--- ASSIGNED TASK ---
Set down all of the data exactly. Pictures stay out of the copy.

────────

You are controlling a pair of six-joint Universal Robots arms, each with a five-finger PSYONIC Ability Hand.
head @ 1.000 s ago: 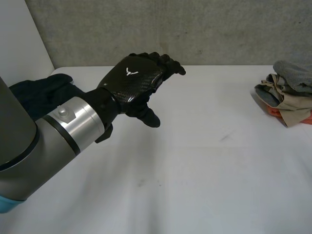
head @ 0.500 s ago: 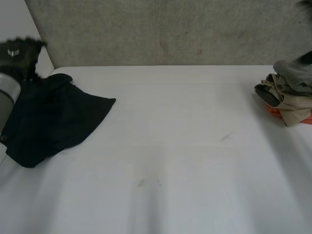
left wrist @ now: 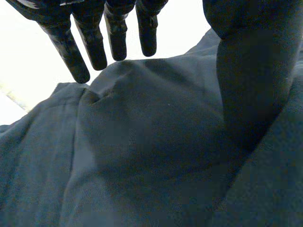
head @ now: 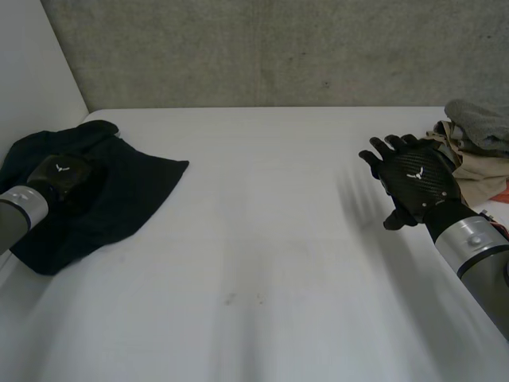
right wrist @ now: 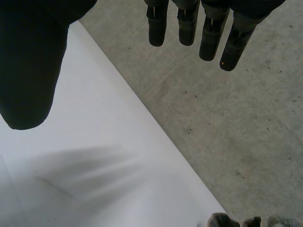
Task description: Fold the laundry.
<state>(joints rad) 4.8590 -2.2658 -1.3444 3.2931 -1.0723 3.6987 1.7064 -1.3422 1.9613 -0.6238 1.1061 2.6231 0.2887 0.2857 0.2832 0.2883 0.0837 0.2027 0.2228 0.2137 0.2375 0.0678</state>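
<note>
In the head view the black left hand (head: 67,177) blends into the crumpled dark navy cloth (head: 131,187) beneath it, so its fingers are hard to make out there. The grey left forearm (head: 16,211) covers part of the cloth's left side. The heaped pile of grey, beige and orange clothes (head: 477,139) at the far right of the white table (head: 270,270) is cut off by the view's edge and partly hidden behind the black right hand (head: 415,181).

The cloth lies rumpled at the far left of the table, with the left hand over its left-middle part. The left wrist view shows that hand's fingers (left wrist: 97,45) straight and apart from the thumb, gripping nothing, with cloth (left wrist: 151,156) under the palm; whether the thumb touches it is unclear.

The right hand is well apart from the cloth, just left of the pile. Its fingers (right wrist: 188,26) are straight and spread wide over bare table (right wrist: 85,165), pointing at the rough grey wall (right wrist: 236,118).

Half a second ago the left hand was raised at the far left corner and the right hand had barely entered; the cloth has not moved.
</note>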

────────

--- RESPONSE FOR THIS EXERCISE ---
You are controlling a pair of six-joint Universal Robots arms, each with a five-finger PSYONIC Ability Hand.
head @ 1.000 s ago: 
head @ 0.500 s ago: 
left wrist @ now: 
head @ now: 
right wrist @ now: 
Task description: Fold the laundry.
<state>(joints rad) 4.8590 -2.2658 -1.3444 3.2931 -1.0723 3.6987 1.7064 -1.3422 1.9613 -0.6238 1.1061 2.6231 0.2887 0.2857 0.2832 0.2883 0.0837 0.2027 0.2228 0.2137 0.2375 0.0678</state>
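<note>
In the head view the black left hand (head: 67,177) blends into the crumpled dark navy cloth (head: 131,187) beneath it, so its fingers are hard to make out there. The grey left forearm (head: 16,211) covers part of the cloth's left side. The heaped pile of grey, beige and orange clothes (head: 477,139) at the far right of the white table (head: 270,270) is cut off by the view's edge and partly hidden behind the black right hand (head: 415,181).

The cloth lies rumpled at the far left of the table, with the left hand over its left-middle part. The left wrist view shows that hand's fingers (left wrist: 97,45) straight and apart from the thumb, gripping nothing, with cloth (left wrist: 151,156) under the palm; whether the thumb touches it is unclear.

The right hand is well apart from the cloth, just left of the pile. Its fingers (right wrist: 188,26) are straight and spread wide over bare table (right wrist: 85,165), pointing at the rough grey wall (right wrist: 236,118).

Half a second ago the left hand was raised at the far left corner and the right hand had barely entered; the cloth has not moved.
</note>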

Nothing further remains to be added to the answer.